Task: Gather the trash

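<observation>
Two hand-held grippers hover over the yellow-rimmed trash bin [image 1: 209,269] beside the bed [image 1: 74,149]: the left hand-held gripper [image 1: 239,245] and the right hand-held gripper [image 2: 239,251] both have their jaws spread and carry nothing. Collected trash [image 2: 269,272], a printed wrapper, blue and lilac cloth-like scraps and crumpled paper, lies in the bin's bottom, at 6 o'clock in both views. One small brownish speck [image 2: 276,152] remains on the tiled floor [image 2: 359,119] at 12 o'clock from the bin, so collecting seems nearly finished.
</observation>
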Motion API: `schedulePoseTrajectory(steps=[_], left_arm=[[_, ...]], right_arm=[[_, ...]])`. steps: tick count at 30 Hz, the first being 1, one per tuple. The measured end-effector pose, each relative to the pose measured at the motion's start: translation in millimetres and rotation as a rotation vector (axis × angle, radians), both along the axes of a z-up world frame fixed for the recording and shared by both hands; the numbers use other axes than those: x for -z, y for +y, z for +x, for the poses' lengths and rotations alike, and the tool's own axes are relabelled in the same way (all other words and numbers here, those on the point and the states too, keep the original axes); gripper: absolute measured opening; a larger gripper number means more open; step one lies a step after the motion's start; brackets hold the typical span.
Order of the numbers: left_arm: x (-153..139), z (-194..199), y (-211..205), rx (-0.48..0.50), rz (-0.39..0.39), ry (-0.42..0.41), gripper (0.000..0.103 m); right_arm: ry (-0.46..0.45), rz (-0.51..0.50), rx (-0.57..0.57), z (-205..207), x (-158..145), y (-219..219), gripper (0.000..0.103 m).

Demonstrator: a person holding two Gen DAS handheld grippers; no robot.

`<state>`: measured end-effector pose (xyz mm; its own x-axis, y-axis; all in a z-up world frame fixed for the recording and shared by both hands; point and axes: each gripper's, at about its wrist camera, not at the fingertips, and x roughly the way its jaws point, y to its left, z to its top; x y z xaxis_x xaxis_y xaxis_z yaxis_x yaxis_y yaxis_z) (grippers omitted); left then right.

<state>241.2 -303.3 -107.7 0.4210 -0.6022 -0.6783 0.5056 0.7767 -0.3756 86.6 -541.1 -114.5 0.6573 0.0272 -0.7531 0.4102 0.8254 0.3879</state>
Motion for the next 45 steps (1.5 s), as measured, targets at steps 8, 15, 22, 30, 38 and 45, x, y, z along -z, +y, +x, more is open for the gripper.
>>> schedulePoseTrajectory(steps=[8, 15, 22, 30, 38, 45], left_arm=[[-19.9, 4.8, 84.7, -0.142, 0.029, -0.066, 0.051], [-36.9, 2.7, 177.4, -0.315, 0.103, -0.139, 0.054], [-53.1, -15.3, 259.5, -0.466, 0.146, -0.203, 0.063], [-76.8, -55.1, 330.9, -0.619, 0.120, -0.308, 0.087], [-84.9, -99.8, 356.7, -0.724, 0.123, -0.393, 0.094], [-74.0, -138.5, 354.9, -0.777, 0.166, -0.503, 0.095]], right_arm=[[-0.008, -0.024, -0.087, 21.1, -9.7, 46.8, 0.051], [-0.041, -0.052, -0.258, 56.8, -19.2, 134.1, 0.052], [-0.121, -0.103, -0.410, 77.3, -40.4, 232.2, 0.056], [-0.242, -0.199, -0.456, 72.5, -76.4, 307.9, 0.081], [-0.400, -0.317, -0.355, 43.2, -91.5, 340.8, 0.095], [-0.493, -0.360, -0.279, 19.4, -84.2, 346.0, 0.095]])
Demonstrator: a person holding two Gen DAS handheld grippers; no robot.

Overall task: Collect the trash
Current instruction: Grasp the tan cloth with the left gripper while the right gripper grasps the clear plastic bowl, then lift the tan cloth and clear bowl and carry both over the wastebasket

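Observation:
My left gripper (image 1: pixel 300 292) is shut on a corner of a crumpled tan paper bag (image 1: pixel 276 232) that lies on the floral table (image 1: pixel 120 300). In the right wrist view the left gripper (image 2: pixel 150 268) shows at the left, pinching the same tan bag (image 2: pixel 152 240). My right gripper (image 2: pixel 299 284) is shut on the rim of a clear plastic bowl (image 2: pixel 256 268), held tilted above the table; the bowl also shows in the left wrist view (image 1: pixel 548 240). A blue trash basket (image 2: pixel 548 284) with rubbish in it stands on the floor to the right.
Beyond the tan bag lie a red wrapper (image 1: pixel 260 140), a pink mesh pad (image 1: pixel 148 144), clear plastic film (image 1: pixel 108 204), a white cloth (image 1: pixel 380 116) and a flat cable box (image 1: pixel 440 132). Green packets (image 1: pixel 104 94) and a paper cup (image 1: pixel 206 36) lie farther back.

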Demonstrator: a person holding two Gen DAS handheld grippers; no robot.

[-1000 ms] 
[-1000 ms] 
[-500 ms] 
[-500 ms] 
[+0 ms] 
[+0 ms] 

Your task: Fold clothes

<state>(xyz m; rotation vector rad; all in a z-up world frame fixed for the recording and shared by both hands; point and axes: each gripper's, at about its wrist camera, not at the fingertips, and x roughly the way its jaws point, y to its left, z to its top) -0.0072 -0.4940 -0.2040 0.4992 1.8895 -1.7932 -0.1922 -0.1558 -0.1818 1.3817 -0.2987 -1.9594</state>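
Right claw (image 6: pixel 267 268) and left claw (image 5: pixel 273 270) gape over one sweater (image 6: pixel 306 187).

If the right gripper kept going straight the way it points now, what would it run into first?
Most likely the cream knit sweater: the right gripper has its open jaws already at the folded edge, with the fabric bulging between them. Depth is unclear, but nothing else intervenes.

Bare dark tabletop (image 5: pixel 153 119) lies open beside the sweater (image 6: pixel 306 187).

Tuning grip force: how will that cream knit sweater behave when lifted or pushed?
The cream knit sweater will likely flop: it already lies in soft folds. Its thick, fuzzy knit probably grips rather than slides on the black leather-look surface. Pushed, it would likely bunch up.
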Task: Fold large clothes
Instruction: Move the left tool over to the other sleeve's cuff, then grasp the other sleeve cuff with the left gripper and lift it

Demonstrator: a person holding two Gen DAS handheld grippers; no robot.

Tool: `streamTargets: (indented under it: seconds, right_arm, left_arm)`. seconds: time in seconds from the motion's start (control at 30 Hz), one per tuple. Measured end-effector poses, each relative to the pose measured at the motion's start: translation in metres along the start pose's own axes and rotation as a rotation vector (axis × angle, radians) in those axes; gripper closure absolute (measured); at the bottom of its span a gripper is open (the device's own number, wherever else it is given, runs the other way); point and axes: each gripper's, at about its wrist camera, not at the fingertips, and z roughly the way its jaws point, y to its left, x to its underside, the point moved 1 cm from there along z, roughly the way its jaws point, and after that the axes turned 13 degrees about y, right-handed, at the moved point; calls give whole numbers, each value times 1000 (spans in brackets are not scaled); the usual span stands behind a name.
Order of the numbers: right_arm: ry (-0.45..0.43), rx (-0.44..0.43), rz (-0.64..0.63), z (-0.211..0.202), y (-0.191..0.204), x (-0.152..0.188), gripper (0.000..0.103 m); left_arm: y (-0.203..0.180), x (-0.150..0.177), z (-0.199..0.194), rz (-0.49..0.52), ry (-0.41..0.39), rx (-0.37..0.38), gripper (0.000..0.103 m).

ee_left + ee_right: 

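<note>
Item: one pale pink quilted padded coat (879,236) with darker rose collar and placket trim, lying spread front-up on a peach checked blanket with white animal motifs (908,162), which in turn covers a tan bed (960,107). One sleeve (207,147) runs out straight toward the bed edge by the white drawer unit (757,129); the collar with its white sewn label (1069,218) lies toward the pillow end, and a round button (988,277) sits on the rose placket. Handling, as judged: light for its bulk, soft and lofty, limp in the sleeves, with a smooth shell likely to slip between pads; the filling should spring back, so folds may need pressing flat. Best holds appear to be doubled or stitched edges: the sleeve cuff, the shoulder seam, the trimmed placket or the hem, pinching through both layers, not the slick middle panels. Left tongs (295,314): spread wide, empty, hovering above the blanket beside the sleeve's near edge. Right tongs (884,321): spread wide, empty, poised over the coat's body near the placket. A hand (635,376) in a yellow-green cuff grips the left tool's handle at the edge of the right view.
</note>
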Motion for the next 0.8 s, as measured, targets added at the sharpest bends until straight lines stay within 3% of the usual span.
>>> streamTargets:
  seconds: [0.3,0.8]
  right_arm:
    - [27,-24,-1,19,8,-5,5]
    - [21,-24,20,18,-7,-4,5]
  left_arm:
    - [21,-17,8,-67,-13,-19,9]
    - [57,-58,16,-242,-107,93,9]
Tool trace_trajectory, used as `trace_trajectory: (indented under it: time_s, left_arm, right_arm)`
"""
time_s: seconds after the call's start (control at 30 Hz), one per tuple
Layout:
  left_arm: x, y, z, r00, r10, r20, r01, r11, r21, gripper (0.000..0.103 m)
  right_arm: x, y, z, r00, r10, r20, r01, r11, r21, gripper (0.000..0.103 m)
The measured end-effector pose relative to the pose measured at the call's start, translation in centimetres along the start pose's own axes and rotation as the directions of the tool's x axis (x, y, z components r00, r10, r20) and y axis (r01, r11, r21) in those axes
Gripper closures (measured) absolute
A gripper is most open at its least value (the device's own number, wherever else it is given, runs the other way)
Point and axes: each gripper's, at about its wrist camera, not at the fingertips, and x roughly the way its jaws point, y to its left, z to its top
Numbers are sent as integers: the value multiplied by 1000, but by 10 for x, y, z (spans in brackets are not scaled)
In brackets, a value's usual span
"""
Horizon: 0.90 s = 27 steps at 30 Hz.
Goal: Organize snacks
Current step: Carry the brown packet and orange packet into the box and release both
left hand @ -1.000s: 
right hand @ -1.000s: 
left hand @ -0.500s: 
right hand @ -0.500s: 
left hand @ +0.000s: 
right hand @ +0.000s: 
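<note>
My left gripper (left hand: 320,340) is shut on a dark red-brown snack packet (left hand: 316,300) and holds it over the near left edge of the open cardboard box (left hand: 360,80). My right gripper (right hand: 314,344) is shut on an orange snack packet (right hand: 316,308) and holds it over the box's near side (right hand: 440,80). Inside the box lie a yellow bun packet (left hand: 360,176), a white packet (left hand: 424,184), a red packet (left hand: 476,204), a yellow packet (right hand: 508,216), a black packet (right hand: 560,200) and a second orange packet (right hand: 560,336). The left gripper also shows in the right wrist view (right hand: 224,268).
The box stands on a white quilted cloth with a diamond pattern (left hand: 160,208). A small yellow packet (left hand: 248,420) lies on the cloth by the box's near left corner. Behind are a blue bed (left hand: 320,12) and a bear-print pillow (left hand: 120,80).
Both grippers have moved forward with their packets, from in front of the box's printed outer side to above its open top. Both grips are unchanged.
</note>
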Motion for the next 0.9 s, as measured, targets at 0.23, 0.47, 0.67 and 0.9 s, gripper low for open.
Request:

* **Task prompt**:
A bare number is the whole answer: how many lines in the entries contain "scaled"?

* **Reply**:
2